Self is a software partner for a registered U.S. financial institution – and as such, we have to abide by strict protocols that govern your safety and security over your data.

Self encrypts your data at multiple levels: disk encryption layer, database encryption layer, field-level encryption layer, API encrypted layer, and HTTPS/SSL 256 bit encrypted layer to your web browser. Self is a Statement on Standards for Attestation Engagements (SSAE) 16 SOC 1 compliant organization.
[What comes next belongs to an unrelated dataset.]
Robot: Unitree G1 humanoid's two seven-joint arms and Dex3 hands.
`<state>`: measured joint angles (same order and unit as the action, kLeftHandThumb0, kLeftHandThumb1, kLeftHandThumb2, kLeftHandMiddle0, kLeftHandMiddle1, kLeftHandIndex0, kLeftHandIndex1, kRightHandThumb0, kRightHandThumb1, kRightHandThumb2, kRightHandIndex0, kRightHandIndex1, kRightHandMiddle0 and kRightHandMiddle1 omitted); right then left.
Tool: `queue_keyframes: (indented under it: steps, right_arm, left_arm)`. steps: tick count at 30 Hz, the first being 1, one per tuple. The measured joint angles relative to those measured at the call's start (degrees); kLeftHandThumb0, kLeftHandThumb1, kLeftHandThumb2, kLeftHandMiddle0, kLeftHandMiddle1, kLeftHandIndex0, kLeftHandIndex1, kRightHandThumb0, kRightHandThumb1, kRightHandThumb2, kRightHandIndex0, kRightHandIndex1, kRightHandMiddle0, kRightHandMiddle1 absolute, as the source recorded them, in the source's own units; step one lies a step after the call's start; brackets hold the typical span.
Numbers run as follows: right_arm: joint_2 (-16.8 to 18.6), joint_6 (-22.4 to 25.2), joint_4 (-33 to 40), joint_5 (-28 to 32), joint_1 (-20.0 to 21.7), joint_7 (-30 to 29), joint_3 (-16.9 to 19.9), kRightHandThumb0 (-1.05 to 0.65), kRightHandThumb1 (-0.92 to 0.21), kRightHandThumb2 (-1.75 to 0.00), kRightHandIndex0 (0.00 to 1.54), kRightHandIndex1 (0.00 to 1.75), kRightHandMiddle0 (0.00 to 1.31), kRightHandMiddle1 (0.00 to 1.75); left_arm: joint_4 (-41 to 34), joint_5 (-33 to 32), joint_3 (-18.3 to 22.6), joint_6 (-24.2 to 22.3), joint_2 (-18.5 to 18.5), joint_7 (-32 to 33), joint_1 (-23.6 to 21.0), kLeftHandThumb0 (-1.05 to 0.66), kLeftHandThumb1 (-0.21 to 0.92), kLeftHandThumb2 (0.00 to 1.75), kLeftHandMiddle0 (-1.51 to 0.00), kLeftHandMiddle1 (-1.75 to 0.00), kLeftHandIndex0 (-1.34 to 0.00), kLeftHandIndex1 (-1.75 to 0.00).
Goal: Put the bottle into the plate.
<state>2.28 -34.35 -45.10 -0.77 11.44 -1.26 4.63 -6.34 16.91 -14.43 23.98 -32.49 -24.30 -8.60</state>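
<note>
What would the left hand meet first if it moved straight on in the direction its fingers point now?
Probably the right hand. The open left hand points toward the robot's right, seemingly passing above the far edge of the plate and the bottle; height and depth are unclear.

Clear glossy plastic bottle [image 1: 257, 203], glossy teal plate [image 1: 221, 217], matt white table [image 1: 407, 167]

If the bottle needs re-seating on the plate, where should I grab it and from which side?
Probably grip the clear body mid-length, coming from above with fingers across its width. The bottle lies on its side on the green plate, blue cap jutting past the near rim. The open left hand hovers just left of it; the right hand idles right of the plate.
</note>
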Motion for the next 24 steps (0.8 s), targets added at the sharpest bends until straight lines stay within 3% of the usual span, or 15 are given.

Our most recent SOC 1 audit was completed on December 30, 2016.

Additionally, we hire experts to regularly perform vulnerability scans and penetration tests on our systems; we have a disaster recovery and business continuity plan with a cyber liability insurance policy, and lastly, our employees undergo criminal financial background checks before joining Self.

Self takes the following measures to protect your data:

1. Self employees undergo regular criminal financial background checks.
2. Employee workstations are encrypted — and do not have production data on their workstations.
3. Software is deployed in a three part process with each cycle of the process (development, staging and producation) being rigorously tested with unit testing, regression testing and UX testing.
4. Servers are encrypted and require multifactor authentication
5. Databases are encrypted both at a disk level and an individual field level.
6. Vulnerability scans and penetration tests are regularly conducted and without notice to our staff.
7. All communications are encrypted and transmitted over SSL via your web browser.
8. We maintain all applicable PCI DSS requirements.